Candy Crush: du deal de drogue?

Un jeu qui est conçu pour traire les gens comme des vaches à lait sans contre-prestation valable: voilà le modèle d’affaires vers lequel tend malheureusement aujourd’hui une grande partie de l’industrie du jeu vidéo.

Particulièrement énervé contre ce «business model» honteux et inapproprié, je vous explique pourquoi, à mon avis, si la production artistique et ludique continue à aller dans ce sens, nous sommes mal.

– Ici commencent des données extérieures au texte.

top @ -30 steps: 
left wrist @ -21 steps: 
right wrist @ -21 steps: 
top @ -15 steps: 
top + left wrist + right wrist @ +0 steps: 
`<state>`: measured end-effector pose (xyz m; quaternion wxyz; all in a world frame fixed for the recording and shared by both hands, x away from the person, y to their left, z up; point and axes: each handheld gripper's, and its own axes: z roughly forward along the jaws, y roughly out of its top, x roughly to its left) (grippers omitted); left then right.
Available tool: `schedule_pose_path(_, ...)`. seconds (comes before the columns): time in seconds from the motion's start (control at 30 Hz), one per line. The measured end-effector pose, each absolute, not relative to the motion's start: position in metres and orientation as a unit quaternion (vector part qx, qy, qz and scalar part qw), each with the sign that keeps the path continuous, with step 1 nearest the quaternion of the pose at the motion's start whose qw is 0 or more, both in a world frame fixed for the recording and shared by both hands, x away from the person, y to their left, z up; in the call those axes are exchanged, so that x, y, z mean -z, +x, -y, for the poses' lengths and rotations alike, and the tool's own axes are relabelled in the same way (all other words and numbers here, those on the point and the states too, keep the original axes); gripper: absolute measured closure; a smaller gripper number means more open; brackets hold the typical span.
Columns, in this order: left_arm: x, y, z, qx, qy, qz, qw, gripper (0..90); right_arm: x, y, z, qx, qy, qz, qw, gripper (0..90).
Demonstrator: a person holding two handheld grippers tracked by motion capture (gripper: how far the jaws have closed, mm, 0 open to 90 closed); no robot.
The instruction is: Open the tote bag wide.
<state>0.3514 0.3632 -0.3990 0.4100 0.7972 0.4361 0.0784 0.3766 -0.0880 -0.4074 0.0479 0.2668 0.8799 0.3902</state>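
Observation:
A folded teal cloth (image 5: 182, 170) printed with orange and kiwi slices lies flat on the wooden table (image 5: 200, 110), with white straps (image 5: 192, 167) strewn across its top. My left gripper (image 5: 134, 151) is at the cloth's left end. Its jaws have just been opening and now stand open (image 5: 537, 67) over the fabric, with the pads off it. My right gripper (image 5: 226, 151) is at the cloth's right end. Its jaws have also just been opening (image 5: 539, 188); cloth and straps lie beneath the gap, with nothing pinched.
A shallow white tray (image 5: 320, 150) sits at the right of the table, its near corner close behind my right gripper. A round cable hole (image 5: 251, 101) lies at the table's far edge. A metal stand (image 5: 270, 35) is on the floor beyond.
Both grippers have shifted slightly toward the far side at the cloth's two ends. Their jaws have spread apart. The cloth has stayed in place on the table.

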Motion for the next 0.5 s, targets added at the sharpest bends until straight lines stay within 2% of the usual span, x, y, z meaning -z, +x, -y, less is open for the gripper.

Et j’en profite pour vous dire (si vous ne savez pas déjà) comment faire pour contourner sur l’iPhone ou l’iPad la plupart des barrières absurdes qui vous obligent aujourd’hui à payer pour continuer de jouer à ce jeu.

Rémunerer le travail

Il en a déjà été question dans un précédent billet, il est normal qu’un travailleur reçoivent une rémunération lorsqu’il produit quelque chose, et il en va de même dans le domaine des jeux vidéo.

Le modèle du deal de drogue

Candy Crush, vous connaissez peut-être, on peut y jouer partout ou presque. Et c’est gratuit. Enfin au début. C’est un jeu plutôt amusant, très classique, mais qui a comme la drogue la propriété d’être addictif. On a de la peine à s’arrêter d’y jouer, même si c’est simple. Un peu comme Tetris avant. Comme la drogue, la première dose est gratuite. Mais assez rapidement, si on joue beaucoup et qu’on doit recommencer certains niveaux, il faut payer ou attendre longtemps. Après si on veut aller plus loin, il faut payer ou attendre très longtemps entre chaque niveau. Enfin, certains niveaux sont difficiles et si on veut les passer sans payer, cela peut devenir extrêmement difficile. Et c’est là que vient l’arnaque. Comme la drogue, une fois qu’on est accro, c’est cher.

In-App Purchase

Au fait, si on ne paye rien pour rémunérer le vrai travail (la production du jeu), il y a des gens qui ont programmé le jeu pour le rendre EXPRÈS moins agréable et plus frustrant. Ainsi, en payant, on peut enlever ces barrières que les gens ont pris du temps à ériger… temporairement, parce qu’après il faudra repasser à la caisse. C’est donc ce qui est choquant dans ce type de jeu: ce que vous payez ne coûte rien à produire, et on vous force à prendre une décision d’achat à des moments de faiblesse. Et ce modèle marche bien, la société gagne des millions avec ce jeu.

Une industrie en déroute

Ce qui est dommage, c’est la mauvaise qualité des jeux qui en résulte. Les sociétés ont meilleur temps à passer peu de temps dans la qualité d’un jeu, et beaucoup dans les stratégies pour que les gens jettent des centaines de francs dedans. Il est aujourd’hui plus rentable de faire des jeux moins amusants. C’est encore un bon indice qui montre que notre système économique n’est pas du tout adapté à l’économie numérique, car il incite à la médiocrité.

Jouer gratuit à Candy Crush

Outre militer contre ce genre de modèle et surtout pour une culture de qualité (Ce qui inclut les jeux vidéo), je peux au moins donner un petit conseil à celles et ceux qui ne le savaient pas encore pour pouvoir jouer gratuitement au jeu (sans hacking bien sûr). Si vous jouez sur téléphone mobile, le jeu utilise la montre de votre appareil pour déterminer le temps que vous avez à attendre avant de pouvoir jouer à nouveau (regagner vos vies ou jouer le prochain niveau quand vous devez attendre 24  heures). Il vous suffit pour pouvoir jouer tout de suite de:

–          Quitter le jeu

–          Avancer manuellement la montre de votre appareil de deux jours (sur iPhone : Réglages, Général, Date et Heure)

–          Lancer le jeu

–          Hop, vous avez récupéré vos vies

–          Remettez ensuite la montre à la bonne heure et continuez à jouer J

Amusez-vous, et espérons que d’autres sociétés se battent pour des jeux vidéo de qualité (comme par exemple Valve, dont je parlerai à l’occasion d’un prochain billet, qui est une société qui fonctionne sans chefs)

Samuel Bendahan

Conseiller national socialiste vaudois et Docteur en sciences économiques, Samuel Bendahan enseigne à HEC Lausanne (UNIL) et à l’Ecole Polytechnique Fédérale de Lausanne (EPFL), au Collège des humanités et y fait de la recherche. Il est également président de BSC Association, une entreprise organisée sous forme d'association à but non lucratif.